Tout n’était que pierres, acier et feu volants. Je perdis le sens du haut et du bas et ma vision devint blanche alors que la douleur prenait le dessus sur tous mes autres sens.
Clignant rapidement des yeux, je cherchai autour de moi, essayant de comprendre ce qui s’était passé. La poussière étouffait l’air et des éclairs crépitaient sur le sol, à travers lequel une sorte de tranchée avait été creusée dans le carrelage. De petits feux noirs brûlaient partout où je regardais. Les soldats Earthborn étaient éparpillés sur le sol comme des chiffons abandonnés.
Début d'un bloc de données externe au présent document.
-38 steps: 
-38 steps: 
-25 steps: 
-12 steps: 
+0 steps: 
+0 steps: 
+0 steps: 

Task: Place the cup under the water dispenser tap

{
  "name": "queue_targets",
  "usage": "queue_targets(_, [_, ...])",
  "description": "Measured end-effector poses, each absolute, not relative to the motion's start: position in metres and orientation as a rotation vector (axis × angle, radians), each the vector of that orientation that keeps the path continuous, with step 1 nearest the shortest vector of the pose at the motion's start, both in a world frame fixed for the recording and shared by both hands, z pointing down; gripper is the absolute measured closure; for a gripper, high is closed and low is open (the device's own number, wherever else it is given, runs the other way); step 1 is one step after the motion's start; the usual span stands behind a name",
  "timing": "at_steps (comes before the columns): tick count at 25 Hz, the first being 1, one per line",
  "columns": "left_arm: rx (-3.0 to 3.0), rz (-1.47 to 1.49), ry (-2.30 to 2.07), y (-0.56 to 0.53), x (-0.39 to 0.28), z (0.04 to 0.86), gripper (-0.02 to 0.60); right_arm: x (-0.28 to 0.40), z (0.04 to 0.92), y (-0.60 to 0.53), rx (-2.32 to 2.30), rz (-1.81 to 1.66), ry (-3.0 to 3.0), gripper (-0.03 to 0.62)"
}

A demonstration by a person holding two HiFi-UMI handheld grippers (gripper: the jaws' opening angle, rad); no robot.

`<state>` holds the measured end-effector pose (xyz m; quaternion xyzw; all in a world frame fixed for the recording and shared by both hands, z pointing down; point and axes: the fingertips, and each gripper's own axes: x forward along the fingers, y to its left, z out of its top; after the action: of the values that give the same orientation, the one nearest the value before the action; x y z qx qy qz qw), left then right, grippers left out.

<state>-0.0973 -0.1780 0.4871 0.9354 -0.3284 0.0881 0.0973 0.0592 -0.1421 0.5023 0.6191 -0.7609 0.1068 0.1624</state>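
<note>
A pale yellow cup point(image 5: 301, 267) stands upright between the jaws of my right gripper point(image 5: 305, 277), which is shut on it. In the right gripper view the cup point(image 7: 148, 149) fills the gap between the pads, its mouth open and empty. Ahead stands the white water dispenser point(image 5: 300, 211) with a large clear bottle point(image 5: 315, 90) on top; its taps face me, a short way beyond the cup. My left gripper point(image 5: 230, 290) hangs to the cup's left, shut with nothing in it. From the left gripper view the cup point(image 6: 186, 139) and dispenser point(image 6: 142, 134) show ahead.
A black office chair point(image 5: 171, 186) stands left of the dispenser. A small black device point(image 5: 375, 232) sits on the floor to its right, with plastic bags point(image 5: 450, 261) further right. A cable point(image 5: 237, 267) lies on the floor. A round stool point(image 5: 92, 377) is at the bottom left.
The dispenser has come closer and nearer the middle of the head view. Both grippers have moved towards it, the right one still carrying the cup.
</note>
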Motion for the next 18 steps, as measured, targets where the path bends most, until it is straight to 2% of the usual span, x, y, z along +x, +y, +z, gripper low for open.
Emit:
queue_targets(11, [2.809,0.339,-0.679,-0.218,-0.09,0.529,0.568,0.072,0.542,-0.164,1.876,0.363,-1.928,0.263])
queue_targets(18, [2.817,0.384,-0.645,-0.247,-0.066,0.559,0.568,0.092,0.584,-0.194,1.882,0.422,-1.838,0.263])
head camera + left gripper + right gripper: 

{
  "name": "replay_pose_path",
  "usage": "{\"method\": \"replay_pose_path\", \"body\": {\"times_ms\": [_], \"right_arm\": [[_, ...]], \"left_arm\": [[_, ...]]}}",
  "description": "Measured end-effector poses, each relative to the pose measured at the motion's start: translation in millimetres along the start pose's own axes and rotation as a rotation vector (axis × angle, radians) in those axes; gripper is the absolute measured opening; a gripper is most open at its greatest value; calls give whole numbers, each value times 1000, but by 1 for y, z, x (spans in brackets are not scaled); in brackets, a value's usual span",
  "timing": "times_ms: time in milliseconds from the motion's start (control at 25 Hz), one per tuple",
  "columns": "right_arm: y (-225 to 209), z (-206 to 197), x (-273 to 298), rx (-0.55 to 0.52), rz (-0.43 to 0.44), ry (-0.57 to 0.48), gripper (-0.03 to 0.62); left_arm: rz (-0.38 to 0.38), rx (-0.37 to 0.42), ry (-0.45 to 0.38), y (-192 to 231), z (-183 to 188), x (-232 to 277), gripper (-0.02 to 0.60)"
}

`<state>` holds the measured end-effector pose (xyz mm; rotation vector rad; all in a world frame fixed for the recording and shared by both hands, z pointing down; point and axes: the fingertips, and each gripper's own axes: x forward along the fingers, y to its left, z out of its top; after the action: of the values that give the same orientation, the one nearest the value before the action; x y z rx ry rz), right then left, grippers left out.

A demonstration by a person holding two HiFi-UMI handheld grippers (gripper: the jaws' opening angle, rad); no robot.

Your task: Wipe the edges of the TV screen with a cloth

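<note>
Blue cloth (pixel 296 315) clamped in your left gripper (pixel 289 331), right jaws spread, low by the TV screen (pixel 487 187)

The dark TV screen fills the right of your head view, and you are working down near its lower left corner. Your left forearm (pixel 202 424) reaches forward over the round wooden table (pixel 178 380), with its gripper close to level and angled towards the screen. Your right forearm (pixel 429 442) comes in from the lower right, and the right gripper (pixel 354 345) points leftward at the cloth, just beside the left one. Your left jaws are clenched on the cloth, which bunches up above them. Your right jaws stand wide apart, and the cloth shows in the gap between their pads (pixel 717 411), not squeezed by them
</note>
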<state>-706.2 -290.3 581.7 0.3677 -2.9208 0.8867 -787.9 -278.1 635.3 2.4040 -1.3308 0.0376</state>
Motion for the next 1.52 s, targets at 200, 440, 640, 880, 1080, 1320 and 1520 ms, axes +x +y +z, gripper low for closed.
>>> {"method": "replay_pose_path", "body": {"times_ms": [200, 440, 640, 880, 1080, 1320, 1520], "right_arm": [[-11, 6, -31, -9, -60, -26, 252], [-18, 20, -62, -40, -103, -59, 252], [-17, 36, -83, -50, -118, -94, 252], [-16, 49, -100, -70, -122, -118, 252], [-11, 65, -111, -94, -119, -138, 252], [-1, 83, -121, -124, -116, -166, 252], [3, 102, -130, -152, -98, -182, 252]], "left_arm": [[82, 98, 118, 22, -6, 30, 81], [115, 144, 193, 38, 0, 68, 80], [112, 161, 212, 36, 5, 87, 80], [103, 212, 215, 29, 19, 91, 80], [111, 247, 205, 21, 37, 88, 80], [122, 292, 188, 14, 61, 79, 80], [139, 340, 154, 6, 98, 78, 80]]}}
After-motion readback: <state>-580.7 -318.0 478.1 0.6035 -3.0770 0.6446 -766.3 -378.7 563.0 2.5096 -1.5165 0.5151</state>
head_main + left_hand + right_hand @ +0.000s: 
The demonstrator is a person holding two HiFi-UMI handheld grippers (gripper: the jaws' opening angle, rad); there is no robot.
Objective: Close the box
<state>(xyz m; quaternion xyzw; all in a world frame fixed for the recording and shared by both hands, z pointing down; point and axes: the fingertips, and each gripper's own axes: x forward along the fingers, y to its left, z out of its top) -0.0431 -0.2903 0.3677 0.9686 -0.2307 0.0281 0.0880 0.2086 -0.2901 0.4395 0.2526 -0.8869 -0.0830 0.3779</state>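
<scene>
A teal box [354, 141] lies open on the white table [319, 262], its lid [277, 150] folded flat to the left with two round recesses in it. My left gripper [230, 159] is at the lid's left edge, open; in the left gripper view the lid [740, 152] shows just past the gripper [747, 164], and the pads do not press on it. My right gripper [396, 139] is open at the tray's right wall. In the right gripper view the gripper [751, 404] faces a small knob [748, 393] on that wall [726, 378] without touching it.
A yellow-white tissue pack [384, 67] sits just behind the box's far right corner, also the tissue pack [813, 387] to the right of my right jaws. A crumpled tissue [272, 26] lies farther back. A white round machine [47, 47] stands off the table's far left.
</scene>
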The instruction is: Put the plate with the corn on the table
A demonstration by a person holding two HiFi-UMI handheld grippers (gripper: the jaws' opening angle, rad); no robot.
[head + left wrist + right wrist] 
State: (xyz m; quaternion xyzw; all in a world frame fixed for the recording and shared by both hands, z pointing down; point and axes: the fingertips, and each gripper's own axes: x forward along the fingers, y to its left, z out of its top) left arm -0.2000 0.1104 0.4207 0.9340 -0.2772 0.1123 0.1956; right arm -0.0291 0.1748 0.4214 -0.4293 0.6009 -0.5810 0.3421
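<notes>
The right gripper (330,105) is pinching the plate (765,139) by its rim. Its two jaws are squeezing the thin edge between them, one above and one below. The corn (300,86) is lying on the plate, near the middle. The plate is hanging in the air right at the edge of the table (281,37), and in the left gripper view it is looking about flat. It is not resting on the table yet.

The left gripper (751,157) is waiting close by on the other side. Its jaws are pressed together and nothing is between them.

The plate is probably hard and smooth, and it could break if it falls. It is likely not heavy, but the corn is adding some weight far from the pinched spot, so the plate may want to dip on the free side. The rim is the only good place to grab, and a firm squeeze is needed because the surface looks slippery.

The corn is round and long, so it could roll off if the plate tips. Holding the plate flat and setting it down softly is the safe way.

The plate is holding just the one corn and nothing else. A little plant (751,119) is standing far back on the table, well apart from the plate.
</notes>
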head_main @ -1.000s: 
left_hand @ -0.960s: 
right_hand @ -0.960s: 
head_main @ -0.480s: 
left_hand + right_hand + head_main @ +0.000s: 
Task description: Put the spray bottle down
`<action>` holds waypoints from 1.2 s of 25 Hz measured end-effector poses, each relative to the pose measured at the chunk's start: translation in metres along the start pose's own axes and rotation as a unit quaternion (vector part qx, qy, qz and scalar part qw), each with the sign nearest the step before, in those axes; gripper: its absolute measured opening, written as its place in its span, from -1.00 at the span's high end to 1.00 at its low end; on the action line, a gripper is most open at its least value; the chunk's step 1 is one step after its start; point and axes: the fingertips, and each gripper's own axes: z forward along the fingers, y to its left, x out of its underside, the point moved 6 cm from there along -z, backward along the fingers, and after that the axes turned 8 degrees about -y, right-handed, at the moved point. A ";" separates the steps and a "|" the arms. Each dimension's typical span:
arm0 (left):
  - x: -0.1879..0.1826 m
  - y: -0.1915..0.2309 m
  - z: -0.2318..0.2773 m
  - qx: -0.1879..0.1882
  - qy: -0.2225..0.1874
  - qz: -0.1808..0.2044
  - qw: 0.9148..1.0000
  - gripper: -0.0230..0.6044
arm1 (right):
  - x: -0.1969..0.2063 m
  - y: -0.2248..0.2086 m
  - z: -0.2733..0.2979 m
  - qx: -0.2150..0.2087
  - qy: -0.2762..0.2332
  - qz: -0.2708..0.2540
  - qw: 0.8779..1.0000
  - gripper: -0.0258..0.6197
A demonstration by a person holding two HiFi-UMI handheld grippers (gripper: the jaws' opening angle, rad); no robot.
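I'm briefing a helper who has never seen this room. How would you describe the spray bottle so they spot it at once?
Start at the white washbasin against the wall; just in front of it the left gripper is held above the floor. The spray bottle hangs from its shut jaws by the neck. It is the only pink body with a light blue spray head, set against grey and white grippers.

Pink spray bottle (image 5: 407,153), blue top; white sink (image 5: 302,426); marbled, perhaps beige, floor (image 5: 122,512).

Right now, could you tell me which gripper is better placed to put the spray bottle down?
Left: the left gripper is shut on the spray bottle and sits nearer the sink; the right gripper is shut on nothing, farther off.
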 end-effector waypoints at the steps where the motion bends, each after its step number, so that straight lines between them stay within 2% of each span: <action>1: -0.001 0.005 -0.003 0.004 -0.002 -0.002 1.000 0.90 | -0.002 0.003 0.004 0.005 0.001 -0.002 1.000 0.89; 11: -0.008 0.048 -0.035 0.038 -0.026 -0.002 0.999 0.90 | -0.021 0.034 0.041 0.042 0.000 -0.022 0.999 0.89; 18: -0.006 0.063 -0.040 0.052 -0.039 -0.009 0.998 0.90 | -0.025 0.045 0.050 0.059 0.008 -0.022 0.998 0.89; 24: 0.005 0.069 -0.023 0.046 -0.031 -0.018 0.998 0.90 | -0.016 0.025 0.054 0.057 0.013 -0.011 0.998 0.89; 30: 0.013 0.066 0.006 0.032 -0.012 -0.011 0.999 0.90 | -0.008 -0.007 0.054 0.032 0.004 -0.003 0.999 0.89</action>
La Lance Bairon se trouvait dans un cratère à l’autre bout de la pièce.
Quelqu’un s’est déplacé à côté de moi et j’ai regardé pour voir ma mère partiellement recouverte de décombres. Caera était déjà remise sur pied, mais elle s’affaissait, sa signature de mana à nouveau très faible. Je ne savais pas où étaient les autres.
Une signature de mana écrasante s’approcha. Je me tournai vers la source, où la façade de l’Institut Earthborn avait été entièrement détruite. Une silhouette flottait dans la poussière, un bras tenant l’autre, sa posture semblant fatiguée même en suspension dans l’air. Alors qu’elle dérivait vers l’avant, ses yeux sombres s’éclaircirent, et la Faux Melzri me fixait, moi, et seulement moi.